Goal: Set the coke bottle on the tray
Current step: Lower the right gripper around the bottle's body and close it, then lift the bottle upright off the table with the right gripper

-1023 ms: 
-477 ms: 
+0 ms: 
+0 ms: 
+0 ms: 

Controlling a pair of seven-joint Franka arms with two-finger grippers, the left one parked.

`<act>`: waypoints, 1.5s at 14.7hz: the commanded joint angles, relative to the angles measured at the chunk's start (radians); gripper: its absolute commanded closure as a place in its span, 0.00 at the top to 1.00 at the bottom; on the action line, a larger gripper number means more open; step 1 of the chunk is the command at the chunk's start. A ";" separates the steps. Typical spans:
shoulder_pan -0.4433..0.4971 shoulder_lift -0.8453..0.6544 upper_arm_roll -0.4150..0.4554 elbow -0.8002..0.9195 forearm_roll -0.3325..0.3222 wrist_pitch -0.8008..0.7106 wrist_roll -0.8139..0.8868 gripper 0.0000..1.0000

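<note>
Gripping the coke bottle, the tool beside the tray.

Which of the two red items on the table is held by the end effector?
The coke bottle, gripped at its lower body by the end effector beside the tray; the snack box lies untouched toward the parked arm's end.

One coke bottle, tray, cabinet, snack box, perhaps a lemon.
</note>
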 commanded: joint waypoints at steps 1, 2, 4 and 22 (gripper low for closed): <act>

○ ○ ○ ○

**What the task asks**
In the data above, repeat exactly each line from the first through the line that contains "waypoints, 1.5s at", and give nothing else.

**Result for this exercise**
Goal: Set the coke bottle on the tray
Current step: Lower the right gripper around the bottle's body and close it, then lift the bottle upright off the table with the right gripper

-1023 ms: 
-477 ms: 
+0 ms: 
+0 ms: 
+0 ms: 

Controlling a pair of seven-joint Franka arms with two-finger grippers, the left one parked.

`<act>`: waypoints, 1.5s at 14.7hz: the commanded joint angles, relative to the angles measured at the chunk's start (radians); gripper: its absolute commanded closure as a place in its span, 0.00 at the top to 1.00 at the bottom; on the action line, a larger gripper number means more open; step 1 of the chunk is the command at the chunk's start. A ";" separates the steps. Typical spans:

No further response is needed.